Clin Endosc > Volume 48(2); 2015 > Article
Park, Choi, Oh, Lee, Seo, Lee, and Kim: Endoscopic Ultrasonography-Guided Ethanol Ablation for Small Pancreatic Neuroendocrine Tumors: Results of a Pilot Study

Abstract

Background/Aims

Endoscopic ultrasonography (EUS)-guided ethanol ablation is gaining popularity for the treatment of focal pancreatic lesions. The aim of this study was to evaluate the safety, feasibility, and treatment response after EUS-guided ethanol injection for small pancreatic neuroendocrine tumors (p-NETs).

Methods

This was a retrospective analysis of a prospectively collected database including 11 consecutive patients with p-NETs who underwent EUS-guided ethanol injection.

Results

EUS-guided ethanol injection was successfully performed in 11 patients with 14 tumors. The final diagnosis was based on histology and clinical signs as follows: 10 non-functioning neuroendocrine tumors and four insulinomas. During follow-up (median, 370 days; range, 152 to 730 days), 10 patients underwent clinical follow-up after treatment, and one patient was excluded because of loss to follow-up. A single treatment session with an injection of 0.5 to 3.8 mL of ethanol resulted in complete responses (CRs) at the 3-month radiologic imaging for seven of 13 tumors (response rate, 53.8%). Multiple treatment sessions performed in three tumors with residual viable enhancing tissue increased the number of tumors with CRs to eight of 13 (response rate, 61.5%). Mild pancreatitis occurred in three of 11 patients.

Conclusions

EUS-guided ethanol injection appears to be a safe, feasible, and potentially effective method for treating small p-NETs in patients who are poor surgical candidates.

INTRODUCTION

Pancreatic neuroendocrine tumors (p-NETs) are fairly rare, accounting for 1% to 2% of primary pancreatic malignancies.1 The incidence and prevalence of p-NETs have increased substantially recently, possibly because of the widespread use of advanced endoscopic and radiological imaging.2 The clinical presentation of p-NETs varies strikingly in terms of symptoms and outcomes.3 The overall 5-year survival rate ranges from 30% for nonfunctioning neuroendocrine tumors to 97% for benign insulinomas.4 Treatment for p-NETs should be highly tailored on the basis of the extent of disease, associated symptoms, presence of extrahepatic metastasis, and patient performance status. For patients with resectable tumors >2 cm, surgical resection is the standard of care.5 On the contrary, for those with nonfunctioning small (<2 cm) p-NETs, for which no study has revealed a survival benefit of surgery,5,6 the benefit of surgery must be balanced against operative morbidity and mortality.
Endoscopic ultrasonography-guided fine-needle aspiration (EUS-FNA) for pancreatic lesions is considered a minimally invasive diagnostic tool, and EUS-guided pancreatic injection of ethanol or other chemotherapeutic agents has been reported with few procedural complications.7 Ethanol is the most commonly used ablative agent for focal pancreatic and hepatic lesions.7,8,9 EUS-guided ethanol ablation has been recently proposed for the treatment of p-NETs.10,11,12,13 Levy et al.12 reported that ultrasonography-guided ethanol ablation for insulinoma is technically feasible and safe, and symptomatic improvement was achieved in all eight patients (100%).
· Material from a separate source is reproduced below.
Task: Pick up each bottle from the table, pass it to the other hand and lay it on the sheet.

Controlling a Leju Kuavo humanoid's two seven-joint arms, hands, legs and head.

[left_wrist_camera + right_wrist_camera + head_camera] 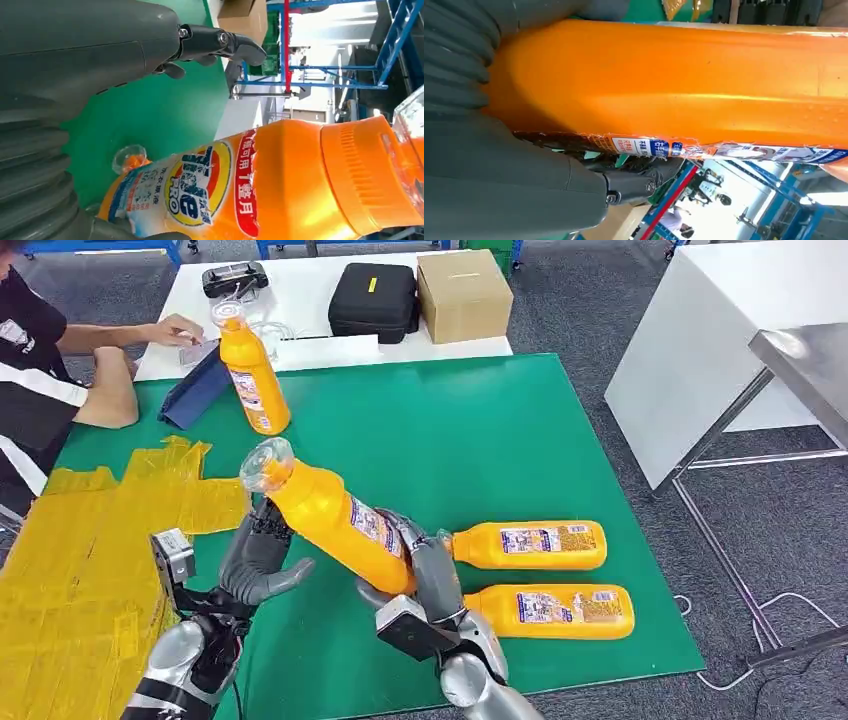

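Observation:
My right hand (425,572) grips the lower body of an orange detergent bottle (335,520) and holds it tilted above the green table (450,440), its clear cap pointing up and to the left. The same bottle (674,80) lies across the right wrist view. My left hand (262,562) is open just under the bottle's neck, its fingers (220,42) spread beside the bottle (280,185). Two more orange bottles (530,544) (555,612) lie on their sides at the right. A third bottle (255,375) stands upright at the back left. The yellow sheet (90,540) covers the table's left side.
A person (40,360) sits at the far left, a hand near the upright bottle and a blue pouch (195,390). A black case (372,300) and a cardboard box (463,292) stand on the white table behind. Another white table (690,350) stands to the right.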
However, these studies only included a small number of patients with functioning insulinomas. The aim of this pilot study was to investigate the safety, feasibility, and treatment response after EUS-guided ethanol injection for small p-NETs including nonfunctioning endocrine tumors.

MATERIALS AND METHODS

Data source and study population

Between February 2012 and February 2013, patients with suspicious p-NETs on imaging results and/or clinical features who were referred for differential diagnosis and management were enrolled in this study using specific inclusion and exclusion criteria. The diagnosis of p-NET was based on clinical and characteristic imaging findings, such as well-demarcated and hypervascular mass lesions in the pancreas (Fig. 1A). The presence of a p-NET was further confirmed by p-NET cytology or histopathology from a core biopsy specimen. A diagnosis of insulinoma was suspected in patients with symptomatic fasting hypoglycemia, which includes: (1) symptoms and signs of hypoglycemia, (2) concomitant plasma glucose level of ≤45 mg/dL, and (3) reversibility of symptoms with glucose administration. A total of 11 patients were enrolled in the study, and they subsequently underwent EUS-guided fine-needle injection of 99% pure ethanol. The study was approved by the Institutional Review Board of the Asan Medical Center (Seoul, Korea), and written informed consent was obtained from all patients.
The inclusion criteria were as follows: (1) a p-NET <2 cm in diameter, (2) low suitability for surgery (multifocal location, American Society of Anesthesiologist physical status classification grade III or IV), (3) refusal of surgery, and (4) follow-up for >3 months after EUS-guided ethanol injection. The exclusion criteria were as follows: (1) refusal to participate in the study, (2) overt carcinomas, (3) bleeding tendency (prothrombin time >1.5 international normalized ratio or a platelet count <50,000/µL), (4) age <18 years, (5) pregnancy, and (6) active acute pancreatitis.

Procedures

EUS-guided intervention

All EUS procedures were performed after the patient was consciously sedated using midazolam and meperidine. To prevent acute pancreatitis and infection, a prophylactic antibiotic (ceftizoxime or ceftriaxone) and antiprotease prophylaxis (gabexate mesylate 300 mg in saline solution 500 mL, starting before the procedure and continuing for 24 hours) were intravenously administered.
The procedures were performed according to the following scheme:
(1) Step 1: diagnostic contrast-enhanced harmonic EUS (CEH-EUS) with FNA was performed to confirm the neuroendocrine nature of the tumor. A curvilinear array echoendoscope (GF-UCT 240-AL 10; Olympus Medical System, Tokyo, Japan) was used to perform both CEH-EUS and FNA. The ultrasound processor was the Aloka Prosound Alpha 10 (Aloka Co., Ltd., Tokyo, Japan), which incorporates dedicated software for CEH-EUS. After a complete EUS examination of the pancreas in B-mode, the echoendoscope was switched to the CEH-EUS mode. SonoVue (Bracco, Milan, Italy) was used as a contrast agent. A bolus infusion of 2.5 mL of SonoVue into an antecubital vein was followed by injection of 10 mL of saline solution. EUS-FNA was performed using a 22-gauge needle (EchoTip Ultra or ProCore; Cook Endoscopy, Winston Salem, NC, USA).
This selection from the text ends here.